Strengthen the defense, exercise the body shape of the female body lifeline is the chest and buttocks, must exercise is to support their clavicle and pelvis for tomorrow's pliable figure, the first choice from the right underwear, and then further clavicle pelvis bar.
From choosing the right underwear to start
Adjust the body shape by underwear!
Even if the size of the clothes does not change, the expression of the chest and buttocks is also changing.In order to prevent body aging, we must pay attention to three aspects: 1. Exercise, 2. The right diet, 3. Underwear. First select the better function Underwear, combined with anti-aging it!
Correct stance & walking posture
Metabolic changes, depending on posture!
On the contrary, pelvic skew, humpback, postural deformation due to clavicle ... Here to teach you is to improve the negative chain reaction of the various stretching exercises .First, from the basic behavior of the beginning.
Stance
The basic posture is, legs open wide with the waist, back muscle straight .Double shoulders open to the side, the clavicular support.
Chest, toes facing the front, legs and waist width to stand. The toe root (ball of the toe) and inner thigh force.

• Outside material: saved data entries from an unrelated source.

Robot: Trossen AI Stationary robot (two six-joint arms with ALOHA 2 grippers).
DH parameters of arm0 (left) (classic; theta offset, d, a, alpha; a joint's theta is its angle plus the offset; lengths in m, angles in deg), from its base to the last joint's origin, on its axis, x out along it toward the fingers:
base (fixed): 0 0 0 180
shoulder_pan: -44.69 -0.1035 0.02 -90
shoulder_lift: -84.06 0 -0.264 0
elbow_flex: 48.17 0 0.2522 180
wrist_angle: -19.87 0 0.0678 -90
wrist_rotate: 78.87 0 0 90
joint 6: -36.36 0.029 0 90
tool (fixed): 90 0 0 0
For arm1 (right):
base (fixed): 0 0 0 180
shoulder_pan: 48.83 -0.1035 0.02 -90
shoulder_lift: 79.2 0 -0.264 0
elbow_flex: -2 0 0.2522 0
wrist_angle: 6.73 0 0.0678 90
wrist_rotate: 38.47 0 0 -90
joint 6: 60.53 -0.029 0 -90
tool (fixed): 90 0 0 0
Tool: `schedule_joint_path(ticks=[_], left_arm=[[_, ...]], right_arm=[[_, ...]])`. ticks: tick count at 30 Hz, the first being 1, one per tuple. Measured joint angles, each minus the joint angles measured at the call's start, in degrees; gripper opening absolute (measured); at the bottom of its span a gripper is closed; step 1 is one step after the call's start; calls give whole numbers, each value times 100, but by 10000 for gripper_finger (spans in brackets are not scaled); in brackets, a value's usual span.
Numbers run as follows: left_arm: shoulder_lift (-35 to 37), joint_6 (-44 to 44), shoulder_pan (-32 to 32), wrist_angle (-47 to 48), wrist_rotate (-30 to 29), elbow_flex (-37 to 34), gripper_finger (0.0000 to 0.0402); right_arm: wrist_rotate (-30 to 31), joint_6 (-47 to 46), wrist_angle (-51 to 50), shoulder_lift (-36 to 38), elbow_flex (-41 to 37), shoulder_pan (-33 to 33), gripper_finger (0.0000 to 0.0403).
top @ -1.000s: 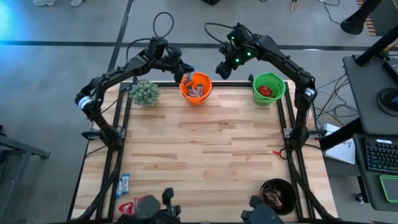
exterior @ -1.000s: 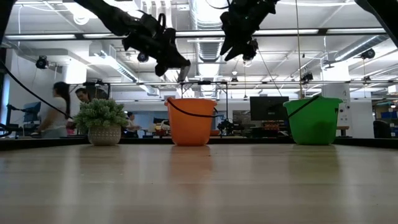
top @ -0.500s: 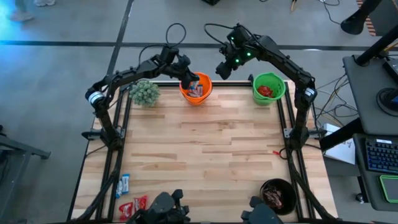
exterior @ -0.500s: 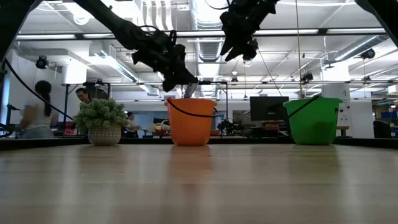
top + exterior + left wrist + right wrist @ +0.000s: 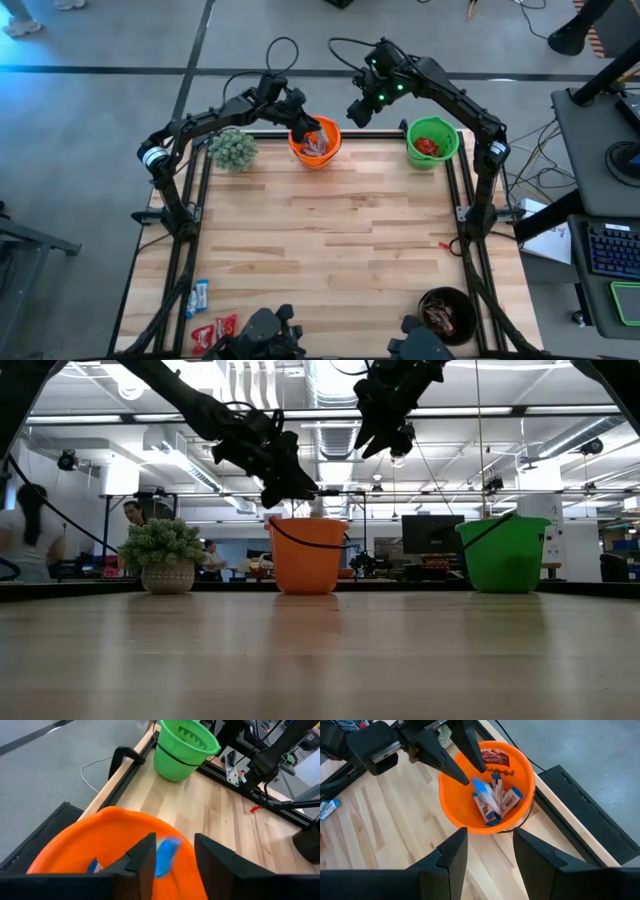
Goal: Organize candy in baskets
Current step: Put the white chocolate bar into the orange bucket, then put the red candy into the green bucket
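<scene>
The left end effector (image 5: 305, 128) hangs over the orange basket (image 5: 316, 155) at the worktop's (image 5: 330, 240) far edge. A second ago it was short of the basket's rim with its fingers together; half a second ago it had reached its present place, and now the fingers stand apart. Between them a blue candy (image 5: 166, 856) shows loose, inside the basket's mouth; in the right wrist view the same candy (image 5: 483, 790) is just below the fingertips, above the blue-and-white bars already in the basket.

The right end effector (image 5: 358, 112) hovers high between the orange basket and the green basket (image 5: 432, 141), unchanged across all three moments, its fingers apart and holding nothing.

The green basket holds red candy, and the black basket (image 5: 447, 313) at the near right corner holds dark candy. More candy (image 5: 200, 297) lies at the near left corner. In the room behind, a person (image 5: 25, 530) has walked further toward the low view's left edge.
</scene>
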Motion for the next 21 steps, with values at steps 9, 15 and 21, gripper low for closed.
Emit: schedule_joint_path(ticks=[9,15,21], left_arm=[[64,74,0,597,-20,1,148],[222,1057,43,2932,-24,604,148],[279,1552,200,5390,-449,1625,148]], right_arm=[[-1,11,0,2,0,0,139],[-4,314,-2,2,-4,0,143],[-4,596,-2,2,-7,0,140]])
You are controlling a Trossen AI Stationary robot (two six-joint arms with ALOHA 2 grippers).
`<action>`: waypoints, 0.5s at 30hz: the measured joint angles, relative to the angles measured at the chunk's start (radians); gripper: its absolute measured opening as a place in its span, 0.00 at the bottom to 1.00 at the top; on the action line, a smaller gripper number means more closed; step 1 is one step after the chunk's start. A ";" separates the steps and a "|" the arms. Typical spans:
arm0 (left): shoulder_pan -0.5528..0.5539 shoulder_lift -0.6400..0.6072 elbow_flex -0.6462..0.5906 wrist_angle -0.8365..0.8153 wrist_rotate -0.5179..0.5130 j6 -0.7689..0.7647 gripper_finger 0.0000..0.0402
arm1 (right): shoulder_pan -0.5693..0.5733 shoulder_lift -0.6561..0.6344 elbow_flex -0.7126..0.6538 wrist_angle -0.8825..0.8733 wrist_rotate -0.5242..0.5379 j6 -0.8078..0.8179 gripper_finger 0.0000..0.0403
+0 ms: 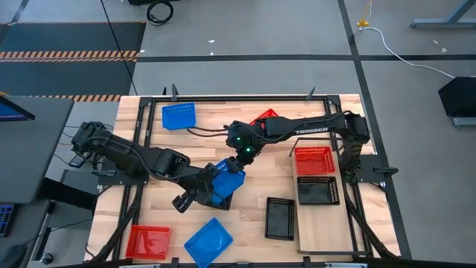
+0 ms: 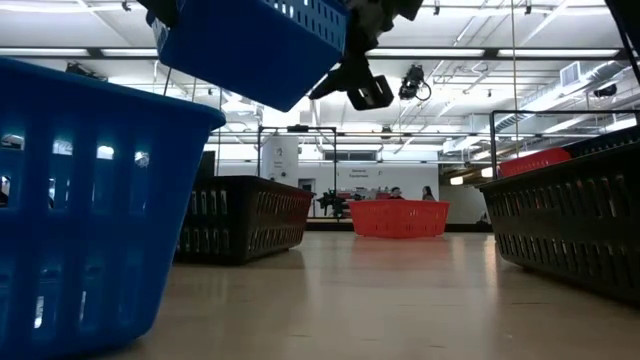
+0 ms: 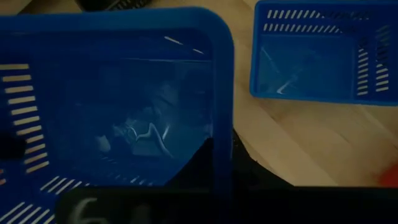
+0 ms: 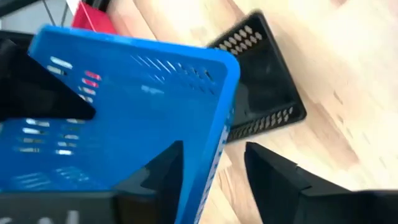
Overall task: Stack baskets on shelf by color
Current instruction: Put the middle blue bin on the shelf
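The planked wooden tabletop (image 1: 245, 223) stands in a bright open hall. On the pale wood shelf (image 1: 320, 223) at its right edge sit 1 red and 1 black basket. Mid-table, the left gripper (image 1: 210, 187) holds 1 blue plastic mesh basket (image 1: 227, 180) aloft, clamped on its rim. The right gripper (image 1: 248, 155), fingers spread astride its rim, looks like it is taking a handover; next it must close.

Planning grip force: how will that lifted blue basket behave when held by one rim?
The blue basket hangs tilted in the left gripper, so it is probably light. It keeps its shape, suggesting fairly stiff plastic. Its glossy rim might slip or pivot between the fingers.
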State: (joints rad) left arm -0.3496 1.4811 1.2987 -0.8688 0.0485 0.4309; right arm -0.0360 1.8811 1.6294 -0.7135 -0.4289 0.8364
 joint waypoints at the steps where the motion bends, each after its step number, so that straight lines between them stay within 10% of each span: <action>1: 0.000 0.000 0.000 0.002 0.000 0.000 0.02 | 0.000 0.000 0.000 -0.009 -0.007 0.000 0.39; 10: -0.001 -0.004 -0.001 0.025 -0.101 -0.020 0.08 | 0.003 0.000 0.000 -0.020 0.003 0.001 0.05; 15: -0.002 -0.020 0.000 0.038 -0.139 -0.024 0.20 | 0.011 0.000 -0.001 -0.036 0.017 0.001 0.03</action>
State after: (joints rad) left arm -0.3519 1.4611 1.2991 -0.8303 -0.0905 0.4070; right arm -0.0247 1.8812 1.6282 -0.7490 -0.4123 0.8375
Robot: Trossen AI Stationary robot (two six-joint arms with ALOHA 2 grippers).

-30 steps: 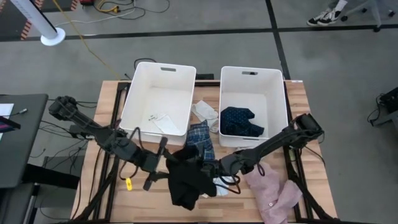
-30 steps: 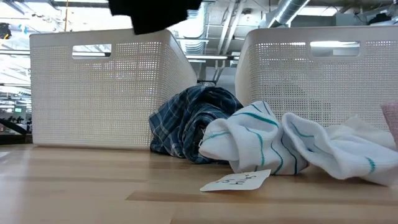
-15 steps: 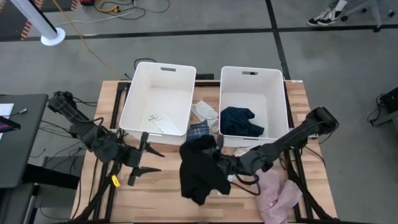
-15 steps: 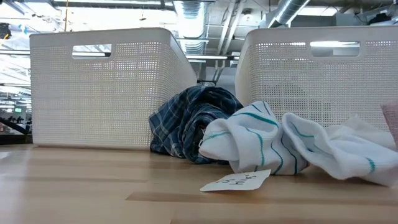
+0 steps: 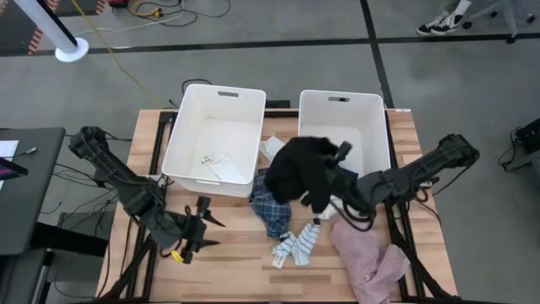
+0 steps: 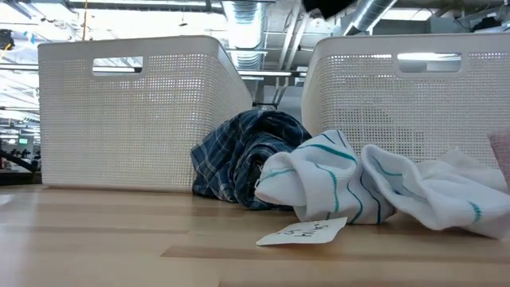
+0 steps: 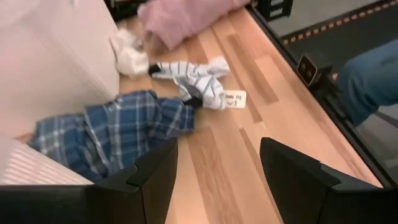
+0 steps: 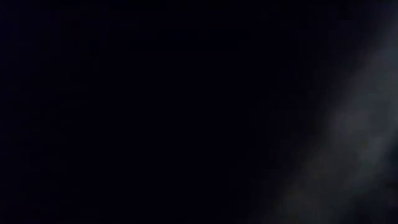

Humpbacked, it will hinder the blood circulation around the clavicle! Stand up close to the knee is one of the reasons causing the O-leg.
Step posture
By walking straight ahead, your body moves forward briskly and gracefully. Do not hump and consciously force the ball of the thumb.
1, walking from waist to waist width and standing position from the side, head to heel into a straight line, then OK.
2, when you step, with the toe root, that is, hard toe ball .Two legs to keep the same width and waist.
3, with the thumb ball hard to step out, then the body naturally lean forward, the center of gravity will move smoothly.
Sitting posture
When sitting, the buttocks tend to bend backwards.
Sitting position Starting from the stance, bend your knees, you can quickly sit down.
Opened legs wide open on the waist and OK. Open around the clavicle, chest breathing as deep breathing the same.
The first must exercise is the clavicle
Straight, conspicuous left and right beautiful clavicle, is the new standard of beauty.So, the first step is to return the clavicle to the correct position, and expand the movable domain.So, charming little face, very bust, slim Arm, slim waist ... all to achieve the effect you want!
Turn the clavicle
First, grasp the sagittal clavicle, turn the shoulder, by driving the clavicle, expand the movable domain, and beautify the lines.
1, in the position parallel to the chest and close together with two elbows, with left and right hands, respectively, to seize their respective clavicle, ready to start.
2, keep clutching the posture, a substantial outward rotation of each arm, each arm 5 times to confirm that the bones are moving.
Points: try to grasp the outside of the clavicle, close the elbow by closing the clavicle up.
Stretching back muscles
Relaxing stiff back muscles. By lifting your arms in the back, slender arms, eliminating sore shoulders!
1, Set the loop around the palm on the back of your palm, open your arms with shoulder width, lift the chin and chest, and get ready to start.
2, keep the elbows straight, the ring does not release the state, raised his arms in the rear of the point in the breath at the same time, still 5 seconds.
3, think 2 simple people, you can lift the foot on the basis of the above posture, which is the secret of the medial rotation of the thigh muscles.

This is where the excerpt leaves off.